American psycho, Bret Easton Ellis

Le résumé :

Avec son sourire carnassier et ses costumes chics, Patrick Bateman est l’incarnation dugolden boy new-yorkais. Mais, à la nuit tombante, il laisse libre cours à sa démence. En bon serial killer, Patrick viole, torture et tue. Dans un monde lisse de tout sentiment, jusqu’ou l’horreur peut-elle aller ?
« Vingt ans après sa publication, American Psycho continue de congeler toute la littérature du siècle suivant. American Psychon’a pas seulement prédit l’Apocalypse : ce texte est l’Apocalypse de notre temps. » Frédéric Beigbeder, Premier bilan après l’Apocalypse
Traduit de l’anglais par Alain Defosse

Mon avis

Ce roman est à la fois très long et très sympa. Je ne vais pas vous le cacher, j’ai mis très longtemps avant de réussir à le finir. La faute à des trajets en train très court désormais et les descriptions à la pelle de ce que porte le personnage principal et tous les personnages en fait. Mais aussi de ce qu’il mange, de sa routine soin visage & corps, de son programme détaillé de la journée que ce soit pour le sport, le travail et j’en passe. Des descriptions tellement nombreuses, détaillées que parfois je perdais l’envie de lire … Oui, c’est fort.

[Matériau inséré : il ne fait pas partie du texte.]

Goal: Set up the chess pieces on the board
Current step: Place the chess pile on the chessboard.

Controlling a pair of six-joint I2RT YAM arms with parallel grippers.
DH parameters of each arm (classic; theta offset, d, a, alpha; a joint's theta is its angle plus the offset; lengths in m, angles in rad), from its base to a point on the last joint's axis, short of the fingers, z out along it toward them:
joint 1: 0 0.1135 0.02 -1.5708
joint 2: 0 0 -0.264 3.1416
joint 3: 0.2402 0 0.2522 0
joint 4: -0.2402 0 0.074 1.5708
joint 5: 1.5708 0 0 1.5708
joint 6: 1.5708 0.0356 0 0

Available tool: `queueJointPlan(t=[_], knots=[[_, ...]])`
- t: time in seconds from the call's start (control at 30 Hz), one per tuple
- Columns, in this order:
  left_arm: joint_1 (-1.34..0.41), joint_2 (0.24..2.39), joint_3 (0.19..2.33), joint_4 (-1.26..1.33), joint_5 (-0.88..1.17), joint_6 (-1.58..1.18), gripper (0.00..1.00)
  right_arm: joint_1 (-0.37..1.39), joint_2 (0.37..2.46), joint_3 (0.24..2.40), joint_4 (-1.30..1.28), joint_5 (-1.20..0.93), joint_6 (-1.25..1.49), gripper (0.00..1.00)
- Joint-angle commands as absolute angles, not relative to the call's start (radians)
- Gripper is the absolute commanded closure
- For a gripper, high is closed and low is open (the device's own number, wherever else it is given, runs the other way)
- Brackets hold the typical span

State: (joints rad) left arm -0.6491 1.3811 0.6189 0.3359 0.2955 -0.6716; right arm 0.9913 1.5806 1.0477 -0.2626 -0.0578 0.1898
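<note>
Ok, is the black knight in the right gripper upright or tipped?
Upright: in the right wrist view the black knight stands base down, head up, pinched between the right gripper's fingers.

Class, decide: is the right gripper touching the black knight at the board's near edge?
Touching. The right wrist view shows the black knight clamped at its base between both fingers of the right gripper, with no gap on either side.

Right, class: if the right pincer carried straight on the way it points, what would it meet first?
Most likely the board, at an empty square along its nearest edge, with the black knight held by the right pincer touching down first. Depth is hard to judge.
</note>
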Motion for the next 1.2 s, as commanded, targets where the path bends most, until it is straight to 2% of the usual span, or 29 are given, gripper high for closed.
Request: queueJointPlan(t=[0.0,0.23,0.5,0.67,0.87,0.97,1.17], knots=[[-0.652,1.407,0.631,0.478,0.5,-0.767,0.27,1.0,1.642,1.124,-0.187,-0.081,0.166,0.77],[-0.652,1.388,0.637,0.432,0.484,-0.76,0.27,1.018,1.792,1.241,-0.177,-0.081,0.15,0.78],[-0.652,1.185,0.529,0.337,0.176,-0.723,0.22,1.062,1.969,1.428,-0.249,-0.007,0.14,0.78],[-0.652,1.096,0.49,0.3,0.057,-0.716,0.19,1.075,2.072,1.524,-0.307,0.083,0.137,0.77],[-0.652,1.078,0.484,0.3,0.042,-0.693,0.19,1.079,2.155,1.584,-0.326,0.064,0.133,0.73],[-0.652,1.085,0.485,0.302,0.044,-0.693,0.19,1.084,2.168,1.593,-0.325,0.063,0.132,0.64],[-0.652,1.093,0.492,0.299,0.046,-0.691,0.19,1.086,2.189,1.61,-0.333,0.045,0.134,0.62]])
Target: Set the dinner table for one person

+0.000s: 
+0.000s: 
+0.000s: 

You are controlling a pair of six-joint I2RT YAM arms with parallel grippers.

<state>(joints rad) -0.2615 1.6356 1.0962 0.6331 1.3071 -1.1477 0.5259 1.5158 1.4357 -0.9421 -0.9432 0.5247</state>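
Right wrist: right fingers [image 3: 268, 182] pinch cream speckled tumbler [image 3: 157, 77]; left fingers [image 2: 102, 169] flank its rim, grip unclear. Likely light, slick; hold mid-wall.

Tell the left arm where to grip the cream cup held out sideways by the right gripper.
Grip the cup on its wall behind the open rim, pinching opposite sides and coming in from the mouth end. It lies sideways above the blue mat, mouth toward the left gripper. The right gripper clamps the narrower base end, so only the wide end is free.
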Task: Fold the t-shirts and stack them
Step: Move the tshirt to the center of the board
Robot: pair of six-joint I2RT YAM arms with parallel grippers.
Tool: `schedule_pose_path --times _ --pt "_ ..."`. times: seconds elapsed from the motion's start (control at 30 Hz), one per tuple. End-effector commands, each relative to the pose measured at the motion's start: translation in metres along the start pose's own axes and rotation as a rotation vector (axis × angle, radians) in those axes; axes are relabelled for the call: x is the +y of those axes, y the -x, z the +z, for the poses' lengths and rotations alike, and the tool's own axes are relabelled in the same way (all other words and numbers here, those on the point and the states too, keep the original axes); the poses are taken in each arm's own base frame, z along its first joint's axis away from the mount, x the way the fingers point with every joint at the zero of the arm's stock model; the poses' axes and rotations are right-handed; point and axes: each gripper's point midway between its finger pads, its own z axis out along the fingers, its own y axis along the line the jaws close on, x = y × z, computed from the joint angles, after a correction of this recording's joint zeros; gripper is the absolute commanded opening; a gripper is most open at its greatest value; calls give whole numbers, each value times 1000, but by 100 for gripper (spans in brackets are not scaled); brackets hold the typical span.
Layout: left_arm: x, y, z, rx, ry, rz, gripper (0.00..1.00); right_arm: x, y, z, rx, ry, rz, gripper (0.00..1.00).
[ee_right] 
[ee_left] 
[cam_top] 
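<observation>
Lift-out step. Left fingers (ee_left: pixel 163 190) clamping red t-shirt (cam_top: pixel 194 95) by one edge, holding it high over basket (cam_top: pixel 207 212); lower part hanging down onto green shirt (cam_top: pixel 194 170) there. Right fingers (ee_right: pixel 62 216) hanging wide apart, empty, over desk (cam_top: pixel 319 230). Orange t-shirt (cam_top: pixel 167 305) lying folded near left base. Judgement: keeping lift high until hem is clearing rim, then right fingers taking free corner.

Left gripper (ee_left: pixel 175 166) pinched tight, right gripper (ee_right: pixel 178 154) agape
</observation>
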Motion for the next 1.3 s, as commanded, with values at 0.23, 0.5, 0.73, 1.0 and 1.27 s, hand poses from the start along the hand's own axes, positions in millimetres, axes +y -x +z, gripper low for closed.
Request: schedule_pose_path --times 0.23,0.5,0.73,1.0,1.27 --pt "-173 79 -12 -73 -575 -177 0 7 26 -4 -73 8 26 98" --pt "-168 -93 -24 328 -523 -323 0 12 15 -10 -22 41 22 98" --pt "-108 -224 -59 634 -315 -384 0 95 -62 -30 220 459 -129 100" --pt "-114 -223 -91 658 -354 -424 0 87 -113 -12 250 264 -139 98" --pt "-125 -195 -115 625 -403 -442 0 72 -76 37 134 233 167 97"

Malgré tout, Bret Easton Ellis est un génie, je ne me suis jamais sentie aussi mal à l’aise, j’ai eu le sentiment d’être dans la tête de Patrick Bateman, devenant à moitié folle … Ce personnage est hyper complexe, hyper dur à suivre. Il a tellement de connaissances que j’en perdais le fil : trop de sorties au restaurant, trop de conversation téléphonique pour parler de réservation au restaurant … A se taper la tête contre les murs. Mais ce personnage est fantastique. J’ai déjà eu un coup de cœur pour le personnage quand j’avais vu le film (que j’ai adoré et qui permet d’esquiver les longues longues descriptions et donc des centaines de pages !). Mais ce livre, ah ce livre !

Franchement, je me suis plainte à plusieurs reprises de sa longueur et de mon manque de patience pour le lire mais j’ai un gros gros coup de cœur pour le personnage et la façon de nous rendre fou de Bret Easton Ellis. Franchement, j’ai fini le livre un peu hébétée, j’ai eu du mal à revenir à la réalité. Il faut dire que Patrick Bateman squatte ma tête depuis une bonne semaine. C’est une lecture assez gore parfois et forcément, je suis tombée sur des scènes abominables pendant ma pause déjeuner. Malgré tout, c’était plus fort que moi, il fallait que je l’ouvre dès que j’avais un instant de libre, quitte à me farcir le détail de sa tenue, son menu et sa consommation journalière de drogue, peut m’importais. J’assistais à la descente de Patrick Bateman. Je ne dirai pas descente aux enfers car quelque part, c’est lui qui fait de la vie de certaines personne un enfer. Non, on le voit sombrer peu à peu dans la démence, il perd pied et j’ai parfois perdu pied avec lui, tellement j’étais accaparé par ce roman.

Franchement pour moi, c’est un roman à lire, même s’il faut quand même s’accrocher avec la tonne de descriptions à ingérer.